Les participants ont donné des échos favorables au Waqf
A chaque séminaire, les débats avec les différents participants ont été riches et pertinents. Ces derniers ont intervenu, qui pour poser des questions, qui pour avoir des éclaircissements sur certains points, qui pour indiquer attendre impatiemment, depuis des années, la mise en œuvre de cet important outil de la finance islamique qu’est le Waqf.
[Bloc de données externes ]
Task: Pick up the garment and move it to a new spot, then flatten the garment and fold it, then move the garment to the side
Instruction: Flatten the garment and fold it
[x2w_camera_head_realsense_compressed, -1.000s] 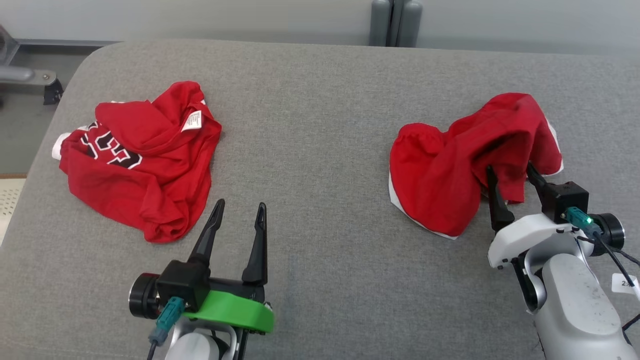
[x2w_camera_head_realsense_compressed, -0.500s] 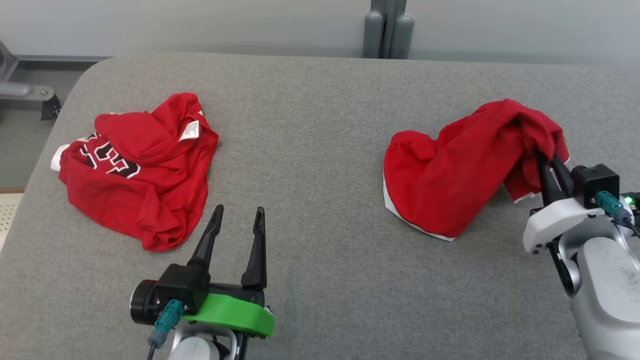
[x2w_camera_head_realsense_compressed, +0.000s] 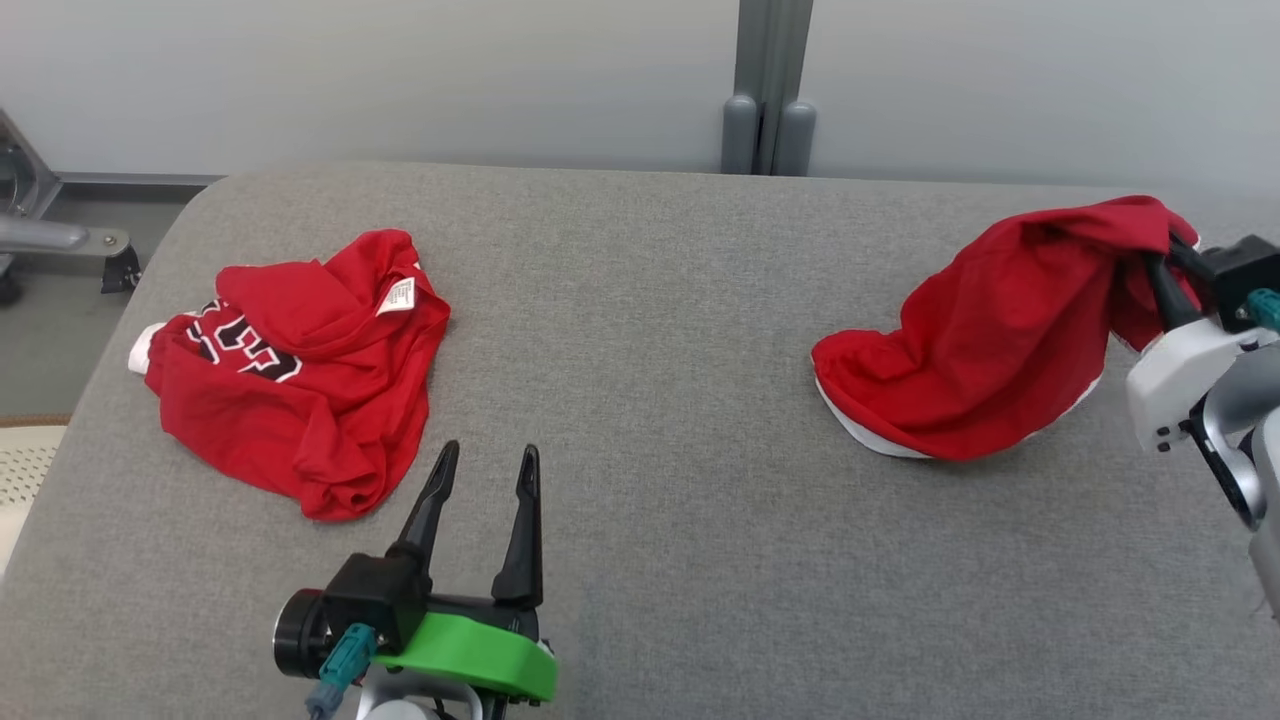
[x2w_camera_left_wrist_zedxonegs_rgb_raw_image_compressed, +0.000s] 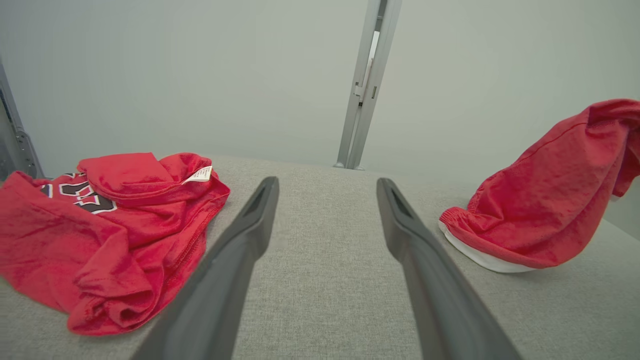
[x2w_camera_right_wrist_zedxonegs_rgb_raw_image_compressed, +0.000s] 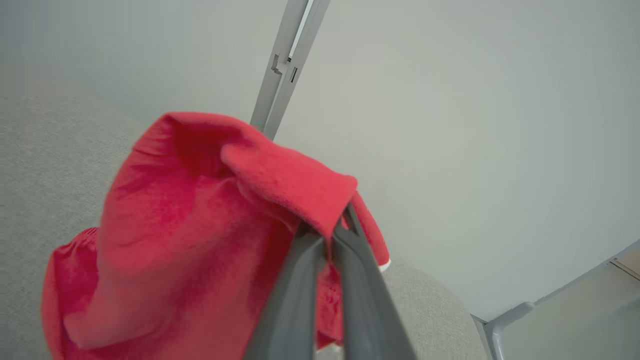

Dans son allocution d’ouverture, le Premier ministre Ouhoumoudou Mahamadou a d’abord rappelé les efforts consentis par le gouvernement dans le développement du Waqf au Niger et a invité les membres de gouvernement, à saisir l’occasion pour bien comprendre les enjeux de cet important outil de lutte contre la pauvreté et l’inégalité sociale et de s’approprier le concept, afin de proposer, chacun en ce qui concerne, des projets qui cadrent avec son département ministériel. Il s’agit aussi, pour les participants, selon le Chef du gouvernement, d’être le porte-parole de cette initiative en faisant des plaidoyers, pour une meilleure compréhension et appropriation du Waqf par les Nigériens. Dans son discours de clôture du séminaire, la 2ème vice-présidente de l’Assemblée Nationale, l’honorable Adiza Seyni a salué l’initiative combien importante. «En réalité, quand l’Etat a pris la décision, il y a 3 ans, de créer les conditions favorables au développement du Waqf dans notre pays, à travers l’adoption d’une loi spécifique à la gestion du Waqf et en créant une autorité administrative en charge de la gestion des Waqf, il s’agissait d’un acte délibéré pour permettre la renaissance d’un instrument de développement qui a fait ses preuves au Niger et ailleurs, dans le renforcement de la cohésion sociale et l’autonomisation économique des couches les plus défavorisées », a-t-elle dit.
Quant à la présidente de la Chambre Nationale des Notaires du Niger, Me Aïssata Djibo, elle a évoqué le rôle primordial des notaires dans la constitution du Waqf et s’est félicité ‘‘des efforts que fournit la Haute Autorité au Waqf pour former, sensibiliser et informer les différentes couches socioprofessionnelles de notre pays sur cet outil de finance islamique qu’est le Waqf’’.
Pour M. Moussa Sidi Mohamed, président de la Chambre du Commerce et d’Industrie du Niger, le Waqf peut être utile dans le cadre de la lutte contre la pauvreté, pour booster notre économie mais surtout permettre au Niger l’atteinte des objectifs du développement durable. Il a ensuite souligné que cet instrument financier ‘‘peut aussi permettre de lutter contre les inégalités dans le pays.
Selon les prédictions des experts, la finance islamique, notamment le Waqf, sera bientôt au cœur des activités économiques de l’Afrique de l’Ouest.